Order of cuInit, cuGLInit, cuGLCtxCreate CUDA_ERROR_INVALID_CONTEXT

What is the correct order of the initialization calls for cuda/opengl?

I have
GLX context creation, make current
cuInit(0)
cuGLInit()
cuGLCtxCreate(…)

cuGLInit yeilds CUDA_ERROR_INVALID_CONTEXT.

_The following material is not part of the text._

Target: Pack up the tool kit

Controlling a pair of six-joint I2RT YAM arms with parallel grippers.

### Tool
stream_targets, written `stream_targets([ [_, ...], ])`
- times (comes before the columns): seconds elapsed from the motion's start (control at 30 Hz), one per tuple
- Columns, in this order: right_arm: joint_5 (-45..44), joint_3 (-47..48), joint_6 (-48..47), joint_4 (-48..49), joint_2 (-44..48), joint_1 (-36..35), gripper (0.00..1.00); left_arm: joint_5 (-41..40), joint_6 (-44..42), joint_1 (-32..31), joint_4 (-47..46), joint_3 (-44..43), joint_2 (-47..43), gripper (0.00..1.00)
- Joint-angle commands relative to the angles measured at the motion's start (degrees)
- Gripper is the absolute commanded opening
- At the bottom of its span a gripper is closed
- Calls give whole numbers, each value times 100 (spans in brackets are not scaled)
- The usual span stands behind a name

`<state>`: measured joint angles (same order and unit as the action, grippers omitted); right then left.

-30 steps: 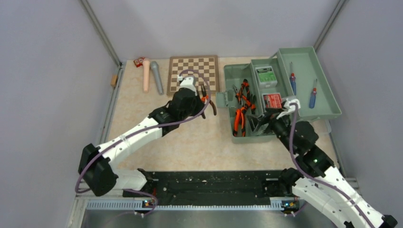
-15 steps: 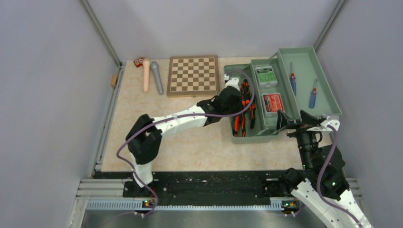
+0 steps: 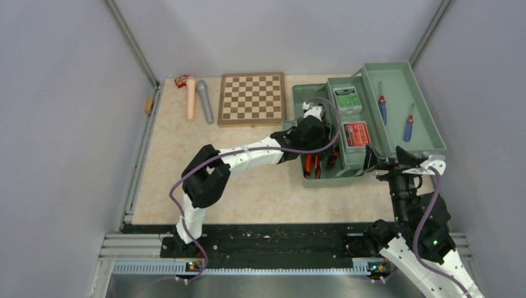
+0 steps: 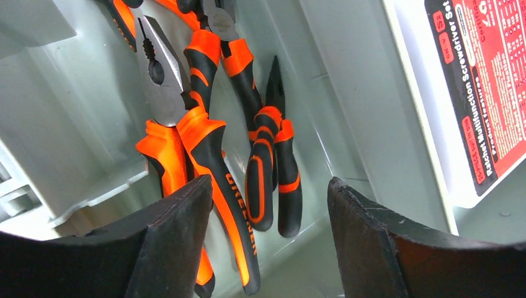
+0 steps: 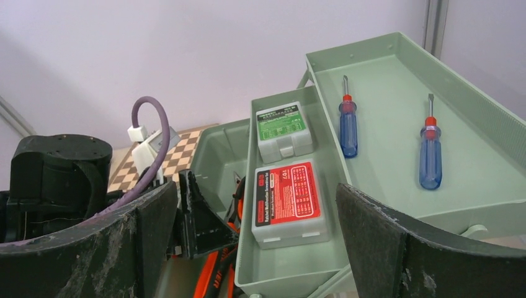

I can’t seem to find examples anywhere.

If I try:

cuInit
cuCtxCreate
cuGLInit

I get a seg fault:

#0 0x00007fac6c3bd369 in glGpuSyncGetHandleSizeNVX () from /usr/lib/libGL.so.1
#1 0x00007fac68f2518c in ?? () from /usr/lib/libcuda.so.1
#2 0x00007fac68f24a65 in ?? () from /usr/lib/libcuda.so.1
#3 0x000000000047c057 in pt::CudaTask::openGlCudaInit (this=0x1f7e440)
at CudaTask.cpp:59

edit: Additional information:
185.12 with Cuda beta 2.2
Opengl 3.0 glXCreateContextAttribsARB
I am using cuda device (cu*) calls, not cuda*.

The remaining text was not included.